Et pendant ce temps là, on nous vante les réussite de notre armée au Mali. Qu'en serait-il de la cohésion de telles unités dans un conflit de haute intensité, face à la Corée du Nord comme en 1950 ? Difficile de se battre avec des gens que l'on n'a pas formés, que l'on ne connaît pas; difficile de vanter notre premier système d'armes, l'homme, quand celui-ci est mis en "pool", tel un véhicule blindé.
Faites pour l'Afghanistan, dans le cadre de GTIA à la préparation et au déploiement normés, ces mêmes normes sont adaptées aujourd'hui à l'alerte Guépard. Or, une compagnie, et les sections qui la compose sont souvent constituées de véritables "mille-feuille" générationnels. En cas de départ, les plus jeunes sont laissés sur le carreau, en "base arrière", et remplacés par des éléments éparses ou constitués en provenance d'autres compagnies. Les chefs de section et commandants d'unité se mettent donc à travailler avec des personnes qu'ils ne connaissent pas.

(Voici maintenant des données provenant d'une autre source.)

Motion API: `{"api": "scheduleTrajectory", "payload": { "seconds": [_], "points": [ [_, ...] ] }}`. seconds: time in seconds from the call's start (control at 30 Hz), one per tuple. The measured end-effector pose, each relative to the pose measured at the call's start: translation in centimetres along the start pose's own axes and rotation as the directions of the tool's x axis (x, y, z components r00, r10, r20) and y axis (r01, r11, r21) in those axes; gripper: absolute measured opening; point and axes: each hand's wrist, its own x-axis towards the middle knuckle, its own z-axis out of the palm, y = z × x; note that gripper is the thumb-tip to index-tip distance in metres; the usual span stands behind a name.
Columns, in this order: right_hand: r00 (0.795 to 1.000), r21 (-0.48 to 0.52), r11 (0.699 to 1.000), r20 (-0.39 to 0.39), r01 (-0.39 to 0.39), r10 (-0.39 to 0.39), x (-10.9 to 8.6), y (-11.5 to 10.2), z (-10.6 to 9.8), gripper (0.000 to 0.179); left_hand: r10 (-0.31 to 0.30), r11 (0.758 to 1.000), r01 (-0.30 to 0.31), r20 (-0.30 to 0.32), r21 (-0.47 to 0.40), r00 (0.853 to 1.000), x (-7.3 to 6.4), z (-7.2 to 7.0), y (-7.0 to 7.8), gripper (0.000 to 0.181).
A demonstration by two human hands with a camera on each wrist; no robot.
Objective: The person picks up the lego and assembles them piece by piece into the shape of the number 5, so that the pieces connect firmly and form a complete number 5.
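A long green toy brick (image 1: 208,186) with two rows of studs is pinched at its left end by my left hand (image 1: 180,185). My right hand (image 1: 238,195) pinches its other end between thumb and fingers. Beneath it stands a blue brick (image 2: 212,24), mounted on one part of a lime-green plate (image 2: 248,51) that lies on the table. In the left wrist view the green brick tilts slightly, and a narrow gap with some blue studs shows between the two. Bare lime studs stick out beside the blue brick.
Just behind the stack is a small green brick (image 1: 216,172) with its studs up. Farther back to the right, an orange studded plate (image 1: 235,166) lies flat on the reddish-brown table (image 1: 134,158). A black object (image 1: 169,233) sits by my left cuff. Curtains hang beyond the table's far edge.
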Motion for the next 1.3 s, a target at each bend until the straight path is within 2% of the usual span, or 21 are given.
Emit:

Autre témoignage: un régiment a fourni, pour Serval, une compagnie en alerte Guépard mais l'EMA en a demandé une deuxième qu'il a fallu monter en moins d'une semaine.
"Pour ce faire, nous avons engagé sur volontariat des personnels qui venaient de rentrer d'opex. Nous avons donc dérogé aux textes sur les temps entre deux projections en partant du principe que c'était une alerte et pas un départ en opex planifié... En revanche, tous les soldats sont partis formés, instruits et qualifiés. Sur ce plan là, nous n'avons pas "interprété" les textes. Ils ont donc tous plus d'un an de service et répondent aux descriptions des postes demandés. Les deux compagnies ont été complétées en piochant dans tout le régiment. Il n'y a pas que les véhicules qui sont mis en parc!
Cela fait des années que cela dure et l'atomisation frappe tous les régiments. Ceux-ci sont totalement destructurés et cela engendre de grands soucis de suivi du personnel (formation mais aussi connaissance intime de nos gars). Tout cela a des conséquences sur la fidélisation et la confiance envers les chefs. Malgré tout, on y arrive".